__Exercise objective__. Please copy, character for character, each line from the beginning of the listing to the line containing "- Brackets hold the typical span", including both.

__Given information__.

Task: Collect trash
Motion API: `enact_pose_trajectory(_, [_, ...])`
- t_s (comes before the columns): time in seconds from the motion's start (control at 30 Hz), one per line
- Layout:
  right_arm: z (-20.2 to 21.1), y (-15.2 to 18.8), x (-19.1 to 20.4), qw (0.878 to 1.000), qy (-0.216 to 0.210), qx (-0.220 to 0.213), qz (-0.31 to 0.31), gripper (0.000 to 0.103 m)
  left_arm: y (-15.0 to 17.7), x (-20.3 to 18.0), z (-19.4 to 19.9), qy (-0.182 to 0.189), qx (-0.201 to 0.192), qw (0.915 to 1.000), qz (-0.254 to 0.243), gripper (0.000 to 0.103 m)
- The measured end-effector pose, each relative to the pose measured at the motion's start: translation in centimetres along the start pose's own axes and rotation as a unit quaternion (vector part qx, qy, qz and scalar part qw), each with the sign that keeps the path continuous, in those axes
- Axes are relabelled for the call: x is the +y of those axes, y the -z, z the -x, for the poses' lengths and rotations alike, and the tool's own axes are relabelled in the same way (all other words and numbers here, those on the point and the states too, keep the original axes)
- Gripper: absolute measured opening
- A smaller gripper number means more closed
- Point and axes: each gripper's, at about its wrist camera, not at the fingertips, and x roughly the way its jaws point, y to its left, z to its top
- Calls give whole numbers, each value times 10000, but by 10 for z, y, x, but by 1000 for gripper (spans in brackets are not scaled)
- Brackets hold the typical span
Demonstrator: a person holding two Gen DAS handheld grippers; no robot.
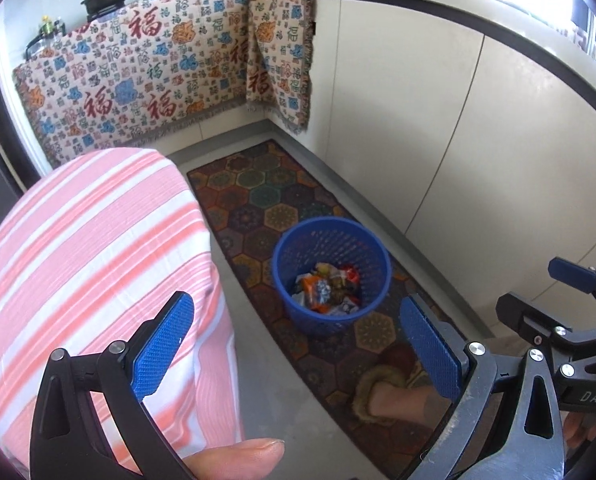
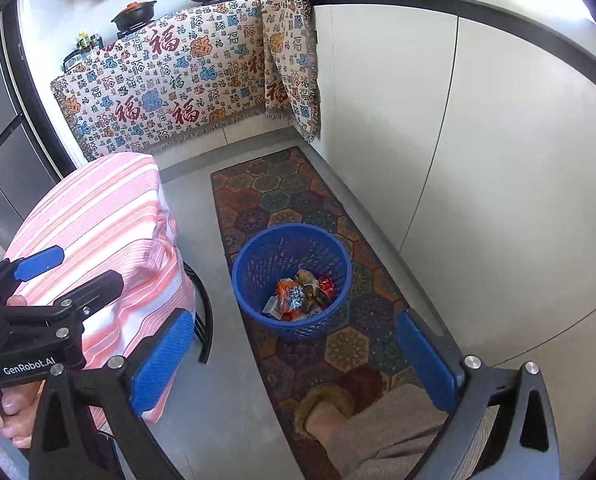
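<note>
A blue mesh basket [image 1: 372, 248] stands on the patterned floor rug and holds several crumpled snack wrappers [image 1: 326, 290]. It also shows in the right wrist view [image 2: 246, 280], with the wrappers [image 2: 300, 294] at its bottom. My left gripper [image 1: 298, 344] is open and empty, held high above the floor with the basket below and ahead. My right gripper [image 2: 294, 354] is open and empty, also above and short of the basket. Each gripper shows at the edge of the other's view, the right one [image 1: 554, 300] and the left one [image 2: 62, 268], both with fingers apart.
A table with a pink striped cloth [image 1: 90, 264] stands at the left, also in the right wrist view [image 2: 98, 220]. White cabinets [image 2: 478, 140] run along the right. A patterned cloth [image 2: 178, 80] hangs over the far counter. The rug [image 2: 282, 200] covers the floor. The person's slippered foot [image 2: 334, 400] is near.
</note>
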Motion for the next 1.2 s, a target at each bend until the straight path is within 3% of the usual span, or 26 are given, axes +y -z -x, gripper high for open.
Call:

__Answer__.
Task: Collect trash
Motion API: `enact_pose_trajectory(_, [_, ...])`
- t_s (comes before the columns): time in seconds from the motion's start (control at 30 Hz), one per line
- Layout:
  right_arm: z (-20.2 to 21.1), y (-15.2 to 18.8), x (-19.1 to 20.4), qw (0.878 to 1.000), qy (-0.216 to 0.210), qx (-0.220 to 0.213), qz (-0.31 to 0.31), gripper (0.000 to 0.103 m)
  left_arm: y (-15.0 to 17.7), x (-20.3 to 18.0), z (-19.4 to 19.9), qy (-0.182 to 0.189), qx (-0.201 to 0.192), qw (0.915 to 1.000), qz (-0.254 to 0.243), gripper (0.000 to 0.103 m)
- The measured end-effector pose, each relative to the pose measured at the motion's start: translation in centimetres along the start pose's own axes and rotation as a unit quaternion (vector part qx, qy, qz and scalar part qw), each with the sign that keeps the path continuous, in those axes
- Axes are relabelled for the call: x is the +y of those axes, y the -z, z the -x, for the poses' lengths and rotations alike, and the tool's own axes are relabelled in the same way (all other words and numbers here, those on the point and the states too, keep the original axes)
- Gripper: absolute measured opening
- A smaller gripper number means more closed
- Point and axes: each gripper's, at about its wrist camera, not at the fingertips, and x roughly the way its jaws point, y to its left, z to its top
- Calls give whole numbers, each value times 10000, but by 10 for z, y, x, but by 1000 for gripper (spans in brackets are not scaled)
- Brackets hold the typical span

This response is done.